Tally the lines below containing the word "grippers" and give that total alone.

# Available data:

[Start of Attachment]

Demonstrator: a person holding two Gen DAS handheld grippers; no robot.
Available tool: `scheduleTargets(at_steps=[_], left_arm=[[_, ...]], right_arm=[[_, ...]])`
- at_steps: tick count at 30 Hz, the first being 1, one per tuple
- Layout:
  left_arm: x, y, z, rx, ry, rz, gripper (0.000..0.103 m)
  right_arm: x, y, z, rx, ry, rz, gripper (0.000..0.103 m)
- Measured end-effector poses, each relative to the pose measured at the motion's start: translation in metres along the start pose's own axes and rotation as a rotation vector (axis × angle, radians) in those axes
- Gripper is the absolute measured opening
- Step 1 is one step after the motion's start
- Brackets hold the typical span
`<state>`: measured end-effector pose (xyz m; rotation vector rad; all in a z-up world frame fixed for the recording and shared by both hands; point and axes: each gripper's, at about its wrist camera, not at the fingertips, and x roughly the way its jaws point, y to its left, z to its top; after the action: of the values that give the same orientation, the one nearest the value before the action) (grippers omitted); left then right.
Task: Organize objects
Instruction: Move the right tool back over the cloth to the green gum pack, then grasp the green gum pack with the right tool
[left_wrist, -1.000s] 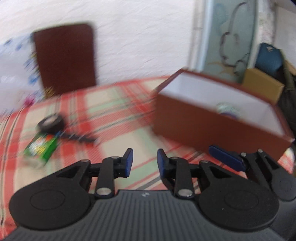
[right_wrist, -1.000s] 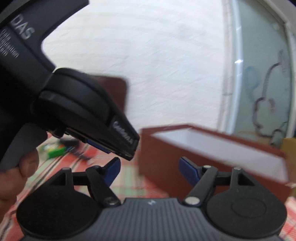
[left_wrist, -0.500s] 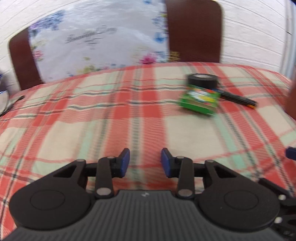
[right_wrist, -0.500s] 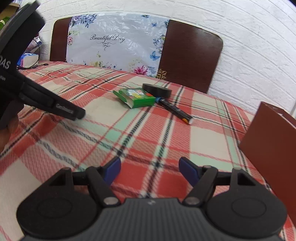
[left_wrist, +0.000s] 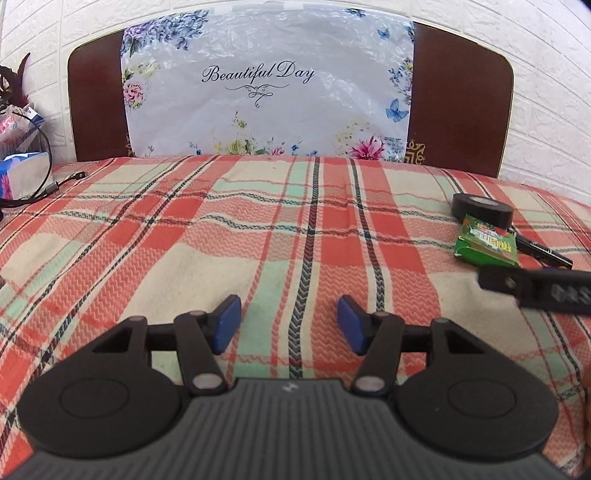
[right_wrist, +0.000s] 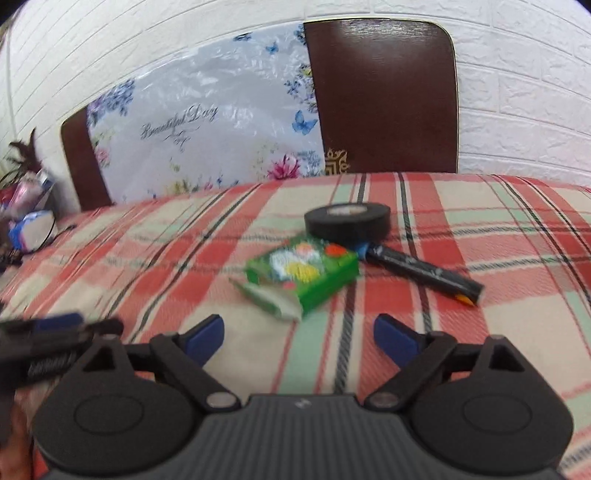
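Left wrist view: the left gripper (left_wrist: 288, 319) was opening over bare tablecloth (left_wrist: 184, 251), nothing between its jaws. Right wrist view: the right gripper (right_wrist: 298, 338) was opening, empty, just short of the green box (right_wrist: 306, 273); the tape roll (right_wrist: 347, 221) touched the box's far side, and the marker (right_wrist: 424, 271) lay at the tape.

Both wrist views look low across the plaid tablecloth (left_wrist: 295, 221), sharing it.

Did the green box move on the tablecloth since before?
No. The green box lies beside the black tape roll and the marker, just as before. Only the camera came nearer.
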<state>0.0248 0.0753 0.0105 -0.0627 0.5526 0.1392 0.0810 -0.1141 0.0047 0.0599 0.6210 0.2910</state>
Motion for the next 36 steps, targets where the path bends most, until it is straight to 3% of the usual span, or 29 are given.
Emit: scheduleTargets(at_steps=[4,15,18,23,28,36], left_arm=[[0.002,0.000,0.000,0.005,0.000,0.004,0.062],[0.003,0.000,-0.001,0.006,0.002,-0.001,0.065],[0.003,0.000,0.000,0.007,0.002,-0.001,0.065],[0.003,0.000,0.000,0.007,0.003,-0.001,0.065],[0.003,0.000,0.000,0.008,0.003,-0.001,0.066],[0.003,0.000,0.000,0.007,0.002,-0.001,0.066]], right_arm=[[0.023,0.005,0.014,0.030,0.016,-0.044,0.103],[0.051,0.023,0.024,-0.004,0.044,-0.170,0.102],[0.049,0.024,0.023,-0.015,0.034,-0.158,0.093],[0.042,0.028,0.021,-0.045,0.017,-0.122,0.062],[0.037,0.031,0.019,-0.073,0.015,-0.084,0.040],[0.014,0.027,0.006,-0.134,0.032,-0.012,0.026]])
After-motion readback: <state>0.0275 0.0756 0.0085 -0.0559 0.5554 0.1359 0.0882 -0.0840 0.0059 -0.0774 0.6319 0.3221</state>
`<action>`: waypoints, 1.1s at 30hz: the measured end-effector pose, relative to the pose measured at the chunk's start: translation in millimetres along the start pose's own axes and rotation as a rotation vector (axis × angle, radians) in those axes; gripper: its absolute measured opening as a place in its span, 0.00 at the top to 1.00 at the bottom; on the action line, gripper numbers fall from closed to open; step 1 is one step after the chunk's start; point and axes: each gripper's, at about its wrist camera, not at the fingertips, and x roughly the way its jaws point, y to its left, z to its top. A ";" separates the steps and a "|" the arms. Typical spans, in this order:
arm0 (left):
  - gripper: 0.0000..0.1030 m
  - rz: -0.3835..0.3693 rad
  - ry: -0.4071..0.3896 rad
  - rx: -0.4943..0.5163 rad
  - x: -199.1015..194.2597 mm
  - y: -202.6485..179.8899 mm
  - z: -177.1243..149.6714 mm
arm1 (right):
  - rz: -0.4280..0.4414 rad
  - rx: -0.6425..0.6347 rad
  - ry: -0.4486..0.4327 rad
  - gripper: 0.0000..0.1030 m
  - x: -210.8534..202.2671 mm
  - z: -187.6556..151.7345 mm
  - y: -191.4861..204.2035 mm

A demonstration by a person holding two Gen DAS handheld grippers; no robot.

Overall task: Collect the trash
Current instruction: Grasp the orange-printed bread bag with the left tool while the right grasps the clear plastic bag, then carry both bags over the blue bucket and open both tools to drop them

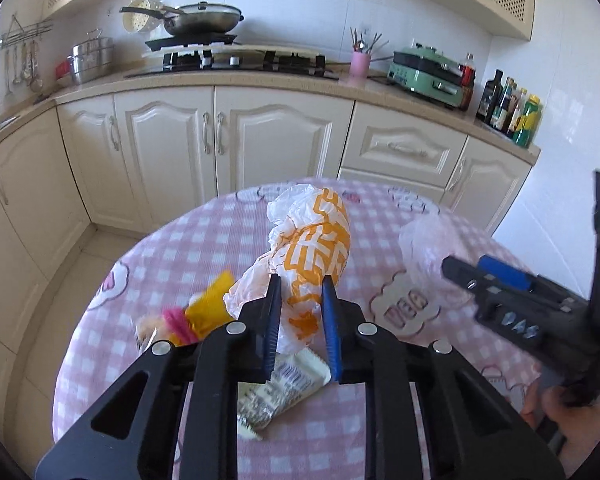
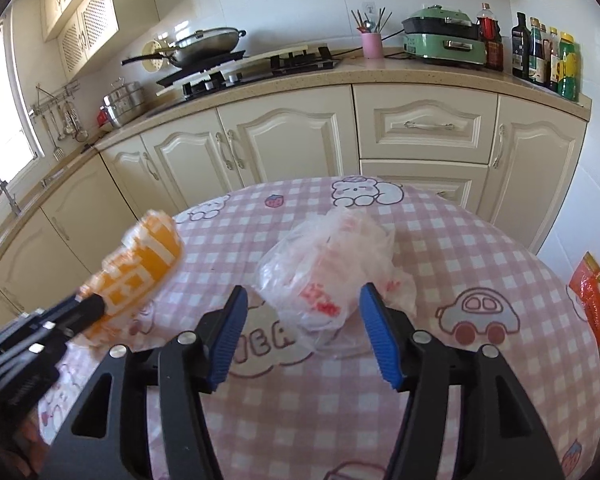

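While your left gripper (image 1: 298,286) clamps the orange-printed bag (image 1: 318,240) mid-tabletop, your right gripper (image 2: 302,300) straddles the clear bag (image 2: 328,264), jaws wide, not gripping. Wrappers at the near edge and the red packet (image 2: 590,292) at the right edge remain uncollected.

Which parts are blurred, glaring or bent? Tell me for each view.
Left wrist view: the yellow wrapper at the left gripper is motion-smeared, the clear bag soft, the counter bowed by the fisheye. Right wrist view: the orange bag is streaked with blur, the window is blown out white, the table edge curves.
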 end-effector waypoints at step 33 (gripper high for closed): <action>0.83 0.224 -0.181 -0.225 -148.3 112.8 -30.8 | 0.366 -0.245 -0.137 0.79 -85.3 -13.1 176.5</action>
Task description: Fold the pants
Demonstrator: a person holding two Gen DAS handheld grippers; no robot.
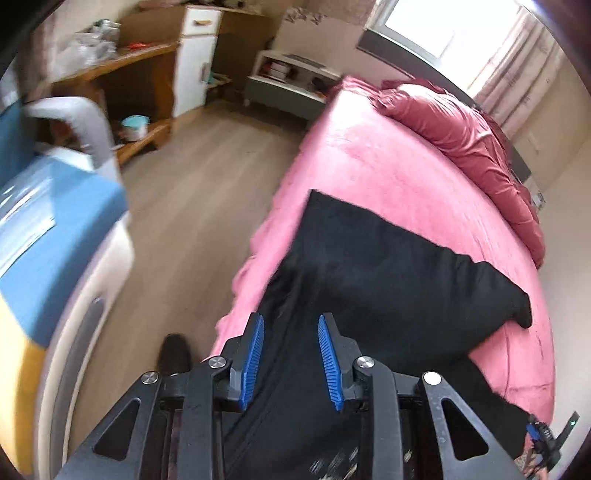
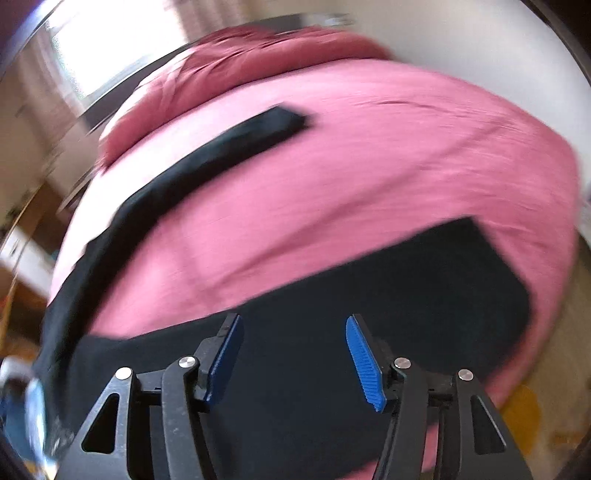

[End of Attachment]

# Result for this task:
4